◆ **Your goal**:
Without the pictures, output all of the data exactly.

◆ **Supplied material**:
====

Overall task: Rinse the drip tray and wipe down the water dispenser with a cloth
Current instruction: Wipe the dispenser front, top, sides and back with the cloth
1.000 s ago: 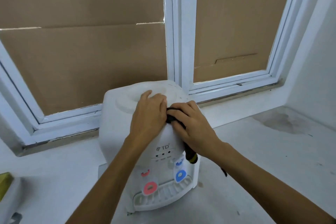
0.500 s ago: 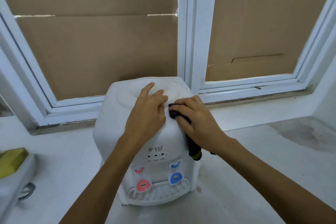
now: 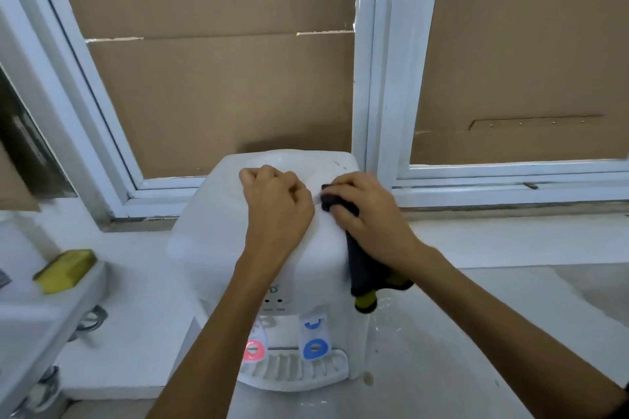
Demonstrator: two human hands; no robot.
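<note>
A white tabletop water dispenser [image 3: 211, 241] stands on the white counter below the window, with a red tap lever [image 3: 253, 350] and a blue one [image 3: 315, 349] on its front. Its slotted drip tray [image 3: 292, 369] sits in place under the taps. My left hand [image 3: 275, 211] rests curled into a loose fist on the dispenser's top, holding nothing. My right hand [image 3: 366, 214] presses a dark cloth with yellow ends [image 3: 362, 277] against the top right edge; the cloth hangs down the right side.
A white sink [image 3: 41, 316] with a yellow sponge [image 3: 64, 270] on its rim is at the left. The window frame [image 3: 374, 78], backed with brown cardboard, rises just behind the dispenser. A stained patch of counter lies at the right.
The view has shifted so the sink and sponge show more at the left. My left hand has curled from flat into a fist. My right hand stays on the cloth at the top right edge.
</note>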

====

◆ **Output of the exercise**:
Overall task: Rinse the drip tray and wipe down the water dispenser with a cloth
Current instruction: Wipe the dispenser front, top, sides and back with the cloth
1.000 s ago: 
0.500 s ago: 
now: 
Demonstrator: two human hands; no robot.
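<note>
A white tabletop water dispenser [image 3: 211, 241] stands on the white counter below the window, with a red tap lever [image 3: 253, 350] and a blue one [image 3: 315, 349] on its front. Its slotted drip tray [image 3: 292, 369] sits in place under the taps. My left hand [image 3: 275, 211] rests curled into a loose fist on the dispenser's top, holding nothing. My right hand [image 3: 366, 214] presses a dark cloth with yellow ends [image 3: 362, 277] against the top right edge; the cloth hangs down the right side.
A white sink [image 3: 41, 316] with a yellow sponge [image 3: 64, 270] on its rim is at the left. The window frame [image 3: 374, 78], backed with brown cardboard, rises just behind the dispenser. A stained patch of counter lies at the right.
The view has shifted so the sink and sponge show more at the left. My left hand has curled from flat into a fist. My right hand stays on the cloth at the top right edge.
</note>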

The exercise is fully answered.